### WORK INSTRUCTIONS
A single stretch of the material below is to be transcribed exactly, starting at the line with "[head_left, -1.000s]" and ending after the line with "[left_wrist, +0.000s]".

### THE INPUT

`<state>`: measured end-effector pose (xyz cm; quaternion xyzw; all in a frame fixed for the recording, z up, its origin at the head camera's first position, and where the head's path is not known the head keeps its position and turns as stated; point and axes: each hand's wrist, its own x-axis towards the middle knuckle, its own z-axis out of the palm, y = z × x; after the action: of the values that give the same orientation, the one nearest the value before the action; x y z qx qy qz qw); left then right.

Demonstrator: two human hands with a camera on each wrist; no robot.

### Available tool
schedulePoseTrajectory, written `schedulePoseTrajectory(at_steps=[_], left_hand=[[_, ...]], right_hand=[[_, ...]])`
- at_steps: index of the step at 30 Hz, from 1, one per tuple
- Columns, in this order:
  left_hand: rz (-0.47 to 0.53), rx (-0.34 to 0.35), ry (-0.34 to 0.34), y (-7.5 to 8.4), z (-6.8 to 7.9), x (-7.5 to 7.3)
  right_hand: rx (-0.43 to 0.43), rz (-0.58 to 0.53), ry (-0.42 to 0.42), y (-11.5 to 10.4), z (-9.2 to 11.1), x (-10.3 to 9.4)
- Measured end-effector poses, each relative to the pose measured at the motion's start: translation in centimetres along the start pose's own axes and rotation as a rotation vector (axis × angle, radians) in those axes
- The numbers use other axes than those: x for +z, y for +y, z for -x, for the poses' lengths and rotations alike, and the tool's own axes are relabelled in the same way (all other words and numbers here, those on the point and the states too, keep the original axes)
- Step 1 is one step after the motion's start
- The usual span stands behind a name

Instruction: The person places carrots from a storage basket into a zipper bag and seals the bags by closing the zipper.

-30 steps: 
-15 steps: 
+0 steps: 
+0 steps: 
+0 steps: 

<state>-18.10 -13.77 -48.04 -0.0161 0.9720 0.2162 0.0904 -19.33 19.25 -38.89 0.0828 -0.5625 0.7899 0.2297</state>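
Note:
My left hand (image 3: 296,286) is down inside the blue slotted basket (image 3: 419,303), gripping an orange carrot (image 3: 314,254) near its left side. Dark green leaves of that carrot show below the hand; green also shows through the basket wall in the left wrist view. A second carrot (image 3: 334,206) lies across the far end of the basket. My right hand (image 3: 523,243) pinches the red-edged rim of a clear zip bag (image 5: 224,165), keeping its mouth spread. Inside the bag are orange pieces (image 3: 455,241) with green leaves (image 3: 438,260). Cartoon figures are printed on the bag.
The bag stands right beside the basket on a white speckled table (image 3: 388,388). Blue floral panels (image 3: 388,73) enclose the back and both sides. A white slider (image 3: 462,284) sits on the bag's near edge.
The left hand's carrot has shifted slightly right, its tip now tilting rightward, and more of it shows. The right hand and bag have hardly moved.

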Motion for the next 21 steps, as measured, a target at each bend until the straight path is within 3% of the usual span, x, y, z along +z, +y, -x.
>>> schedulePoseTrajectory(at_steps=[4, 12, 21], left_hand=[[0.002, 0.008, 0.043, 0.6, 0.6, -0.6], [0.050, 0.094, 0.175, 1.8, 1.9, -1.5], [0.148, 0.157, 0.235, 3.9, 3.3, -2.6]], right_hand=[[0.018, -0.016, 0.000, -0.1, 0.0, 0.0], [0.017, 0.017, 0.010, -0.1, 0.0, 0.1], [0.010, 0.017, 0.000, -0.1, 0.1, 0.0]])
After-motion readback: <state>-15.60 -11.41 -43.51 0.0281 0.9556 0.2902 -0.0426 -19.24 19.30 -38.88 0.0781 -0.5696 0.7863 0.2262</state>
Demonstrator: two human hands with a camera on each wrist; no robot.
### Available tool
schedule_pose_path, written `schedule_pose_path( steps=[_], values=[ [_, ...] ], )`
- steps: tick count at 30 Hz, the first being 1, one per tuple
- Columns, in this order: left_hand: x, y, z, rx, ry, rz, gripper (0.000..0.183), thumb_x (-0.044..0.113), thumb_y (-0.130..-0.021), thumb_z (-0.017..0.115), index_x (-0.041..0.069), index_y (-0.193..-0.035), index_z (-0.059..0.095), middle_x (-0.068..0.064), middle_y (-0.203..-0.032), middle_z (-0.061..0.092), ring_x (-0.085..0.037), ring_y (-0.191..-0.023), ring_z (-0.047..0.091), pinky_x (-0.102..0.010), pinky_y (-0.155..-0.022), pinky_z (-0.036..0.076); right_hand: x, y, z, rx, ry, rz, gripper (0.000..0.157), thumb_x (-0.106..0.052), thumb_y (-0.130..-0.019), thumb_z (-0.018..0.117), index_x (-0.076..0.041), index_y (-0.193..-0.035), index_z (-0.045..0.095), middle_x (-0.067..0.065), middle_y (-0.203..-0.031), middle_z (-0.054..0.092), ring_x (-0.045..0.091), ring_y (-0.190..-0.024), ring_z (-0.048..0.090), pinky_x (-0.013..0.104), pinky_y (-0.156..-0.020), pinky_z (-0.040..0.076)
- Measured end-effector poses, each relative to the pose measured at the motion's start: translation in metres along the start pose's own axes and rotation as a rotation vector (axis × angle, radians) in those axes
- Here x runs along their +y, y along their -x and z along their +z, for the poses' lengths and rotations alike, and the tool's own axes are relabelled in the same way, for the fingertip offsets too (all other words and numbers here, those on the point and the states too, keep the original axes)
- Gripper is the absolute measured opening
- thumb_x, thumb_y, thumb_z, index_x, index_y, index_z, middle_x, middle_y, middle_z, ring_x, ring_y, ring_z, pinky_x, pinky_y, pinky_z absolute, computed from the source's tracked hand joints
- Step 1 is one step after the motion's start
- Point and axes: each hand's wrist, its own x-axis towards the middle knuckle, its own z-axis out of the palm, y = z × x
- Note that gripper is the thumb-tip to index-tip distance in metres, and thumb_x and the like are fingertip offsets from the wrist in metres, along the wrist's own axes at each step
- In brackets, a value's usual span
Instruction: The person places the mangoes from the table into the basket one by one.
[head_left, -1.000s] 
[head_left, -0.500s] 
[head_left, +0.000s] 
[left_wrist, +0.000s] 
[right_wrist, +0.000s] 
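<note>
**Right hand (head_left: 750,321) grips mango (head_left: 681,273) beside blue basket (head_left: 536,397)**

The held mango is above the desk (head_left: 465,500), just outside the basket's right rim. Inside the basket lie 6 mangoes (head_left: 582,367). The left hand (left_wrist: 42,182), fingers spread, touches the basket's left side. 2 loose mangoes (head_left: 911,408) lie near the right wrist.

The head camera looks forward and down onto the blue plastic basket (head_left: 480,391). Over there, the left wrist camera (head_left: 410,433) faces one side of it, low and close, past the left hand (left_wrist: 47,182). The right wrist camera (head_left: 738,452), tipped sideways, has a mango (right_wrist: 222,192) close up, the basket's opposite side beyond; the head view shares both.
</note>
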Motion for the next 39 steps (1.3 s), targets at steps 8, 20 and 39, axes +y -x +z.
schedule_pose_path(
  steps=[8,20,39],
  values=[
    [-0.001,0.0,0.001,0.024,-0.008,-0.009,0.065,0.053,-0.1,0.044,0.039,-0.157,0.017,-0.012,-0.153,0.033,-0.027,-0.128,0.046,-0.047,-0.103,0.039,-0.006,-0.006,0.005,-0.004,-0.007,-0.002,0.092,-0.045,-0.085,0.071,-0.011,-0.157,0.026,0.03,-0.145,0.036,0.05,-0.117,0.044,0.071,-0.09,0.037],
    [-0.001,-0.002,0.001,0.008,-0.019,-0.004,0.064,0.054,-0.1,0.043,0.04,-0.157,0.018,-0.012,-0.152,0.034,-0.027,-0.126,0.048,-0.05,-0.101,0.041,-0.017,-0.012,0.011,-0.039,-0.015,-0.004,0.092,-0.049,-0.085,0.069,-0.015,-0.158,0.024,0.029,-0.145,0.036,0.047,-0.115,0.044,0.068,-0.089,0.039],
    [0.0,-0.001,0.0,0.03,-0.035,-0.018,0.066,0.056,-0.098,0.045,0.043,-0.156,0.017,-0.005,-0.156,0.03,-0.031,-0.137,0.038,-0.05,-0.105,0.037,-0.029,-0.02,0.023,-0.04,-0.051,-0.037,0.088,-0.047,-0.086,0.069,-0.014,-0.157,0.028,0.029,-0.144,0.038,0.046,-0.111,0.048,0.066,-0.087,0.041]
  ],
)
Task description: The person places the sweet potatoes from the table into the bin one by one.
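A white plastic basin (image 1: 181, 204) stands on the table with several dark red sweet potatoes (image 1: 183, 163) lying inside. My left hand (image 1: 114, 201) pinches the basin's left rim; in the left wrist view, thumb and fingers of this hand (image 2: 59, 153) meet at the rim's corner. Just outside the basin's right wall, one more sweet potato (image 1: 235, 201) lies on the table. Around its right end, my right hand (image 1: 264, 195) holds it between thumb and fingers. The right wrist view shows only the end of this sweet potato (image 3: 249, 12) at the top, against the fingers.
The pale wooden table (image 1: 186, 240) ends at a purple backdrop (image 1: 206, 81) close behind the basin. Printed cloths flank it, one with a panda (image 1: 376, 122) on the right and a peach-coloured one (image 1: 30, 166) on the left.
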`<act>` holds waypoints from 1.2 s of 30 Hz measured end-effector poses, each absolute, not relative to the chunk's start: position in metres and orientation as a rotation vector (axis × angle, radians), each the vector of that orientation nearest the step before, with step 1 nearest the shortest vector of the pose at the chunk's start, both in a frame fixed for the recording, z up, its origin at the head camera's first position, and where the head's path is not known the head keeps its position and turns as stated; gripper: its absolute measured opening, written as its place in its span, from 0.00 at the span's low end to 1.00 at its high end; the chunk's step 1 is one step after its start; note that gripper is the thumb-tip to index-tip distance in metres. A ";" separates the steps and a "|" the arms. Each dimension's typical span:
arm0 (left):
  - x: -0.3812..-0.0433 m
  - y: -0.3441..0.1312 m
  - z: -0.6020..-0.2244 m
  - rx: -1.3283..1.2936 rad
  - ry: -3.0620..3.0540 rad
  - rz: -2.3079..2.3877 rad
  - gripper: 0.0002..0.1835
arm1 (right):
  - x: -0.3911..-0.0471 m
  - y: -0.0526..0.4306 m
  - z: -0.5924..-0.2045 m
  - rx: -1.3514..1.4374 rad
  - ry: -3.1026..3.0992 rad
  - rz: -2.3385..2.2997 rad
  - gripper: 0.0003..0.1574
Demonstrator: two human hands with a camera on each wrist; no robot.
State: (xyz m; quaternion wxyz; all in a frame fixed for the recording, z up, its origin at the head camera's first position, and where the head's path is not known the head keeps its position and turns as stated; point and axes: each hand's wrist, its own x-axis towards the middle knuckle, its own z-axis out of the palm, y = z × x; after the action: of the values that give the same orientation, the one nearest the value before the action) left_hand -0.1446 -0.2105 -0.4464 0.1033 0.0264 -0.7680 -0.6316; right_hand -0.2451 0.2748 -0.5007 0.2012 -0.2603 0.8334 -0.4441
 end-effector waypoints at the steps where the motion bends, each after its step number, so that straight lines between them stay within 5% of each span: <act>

### THE ANSWER
[head_left, -1.000s] 
[head_left, -0.500s] 
[head_left, +0.000s] 
[left_wrist, +0.000s] 

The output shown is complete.